**Your instructions:** Reproduce the listing below without any change.

= Beginning of Section =

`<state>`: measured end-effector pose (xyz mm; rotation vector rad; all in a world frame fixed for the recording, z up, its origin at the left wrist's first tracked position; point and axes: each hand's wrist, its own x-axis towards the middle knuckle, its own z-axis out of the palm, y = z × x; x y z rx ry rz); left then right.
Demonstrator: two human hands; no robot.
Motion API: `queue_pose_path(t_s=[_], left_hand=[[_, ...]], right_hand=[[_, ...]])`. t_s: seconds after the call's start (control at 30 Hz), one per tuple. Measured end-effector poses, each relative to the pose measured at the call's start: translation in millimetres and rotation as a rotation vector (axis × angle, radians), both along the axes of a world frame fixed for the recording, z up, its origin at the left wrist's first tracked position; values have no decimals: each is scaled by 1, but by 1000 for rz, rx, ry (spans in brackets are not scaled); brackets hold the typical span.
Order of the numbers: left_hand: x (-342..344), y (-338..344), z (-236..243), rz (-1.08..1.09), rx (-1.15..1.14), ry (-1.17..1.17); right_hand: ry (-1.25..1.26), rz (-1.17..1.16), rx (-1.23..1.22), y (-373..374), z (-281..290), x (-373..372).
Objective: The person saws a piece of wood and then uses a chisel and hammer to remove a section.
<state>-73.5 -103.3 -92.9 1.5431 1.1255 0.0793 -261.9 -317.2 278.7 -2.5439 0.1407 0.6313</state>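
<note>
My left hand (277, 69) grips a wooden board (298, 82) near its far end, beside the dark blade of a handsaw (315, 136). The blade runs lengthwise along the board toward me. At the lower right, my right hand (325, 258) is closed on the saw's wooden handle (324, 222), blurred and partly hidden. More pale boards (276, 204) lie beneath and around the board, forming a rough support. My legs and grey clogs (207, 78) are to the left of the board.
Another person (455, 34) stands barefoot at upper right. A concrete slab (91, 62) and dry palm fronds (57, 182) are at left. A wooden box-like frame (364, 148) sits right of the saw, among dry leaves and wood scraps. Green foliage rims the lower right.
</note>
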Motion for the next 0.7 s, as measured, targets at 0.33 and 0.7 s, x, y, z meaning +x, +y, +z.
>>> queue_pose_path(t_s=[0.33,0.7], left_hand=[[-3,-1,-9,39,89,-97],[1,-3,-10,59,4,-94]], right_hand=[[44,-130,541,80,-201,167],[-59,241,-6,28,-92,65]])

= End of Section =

**Answer for this exercise:**
`<state>`: measured end-effector pose (xyz mm; rotation vector rad; all in a world frame fixed for the recording, z up, its origin at the left wrist's first tracked position; point and axes: each hand's wrist, its own x-axis towards the middle knuckle, its own z-axis out of the palm, y = z × x; x y z rx ry rz); left then right.
Demonstrator: two human hands; no robot.
Motion API: `queue_pose_path(t_s=[_], left_hand=[[_, ...]], right_hand=[[_, ...]])`. t_s: seconds after the call's start (control at 30 Hz), one per tuple. Measured end-effector poses, each relative to the pose measured at the call's start: translation in millimetres and rotation as a rotation vector (axis × angle, radians), both along the axes of a world frame fixed for the recording, z up, its origin at the left wrist's first tracked position; values have no decimals: each is scaled by 1, but by 1000 for rz, rx, ry (spans in brackets are not scaled); brackets hold the typical span.
Order of the numbers: left_hand: x (-342..344), y (-338..344), z (-236..243), rz (-1.08..1.09), rx (-1.15..1.14), ry (-1.17..1.17); right_hand: ry (-1.25..1.26), rz (-1.17..1.16), rx (-1.23..1.22), y (-373..374), z (-281..290), x (-373..372).
Objective: The person saws a piece of wood and then uses a chisel and hammer to remove a section.
<state>-73.5 -103.3 -92.9 1.5431 1.1255 0.0793 -261.9 -317.2 278.7 -2.5439 0.1407 0.6313</state>
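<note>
My left hand (277, 69) grips a wooden board (298, 82) near its far end, beside the dark blade of a handsaw (315, 136). The blade runs lengthwise along the board toward me. At the lower right, my right hand (325, 258) is closed on the saw's wooden handle (324, 222), blurred and partly hidden. More pale boards (276, 204) lie beneath and around the board, forming a rough support. My legs and grey clogs (207, 78) are to the left of the board.
Another person (455, 34) stands barefoot at upper right. A concrete slab (91, 62) and dry palm fronds (57, 182) are at left. A wooden box-like frame (364, 148) sits right of the saw, among dry leaves and wood scraps. Green foliage rims the lower right.
</note>
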Motion for the next 0.7 s, as measured, targets at 0.33 and 0.7 s, x, y, z meaning +x, +y, +z.
>>> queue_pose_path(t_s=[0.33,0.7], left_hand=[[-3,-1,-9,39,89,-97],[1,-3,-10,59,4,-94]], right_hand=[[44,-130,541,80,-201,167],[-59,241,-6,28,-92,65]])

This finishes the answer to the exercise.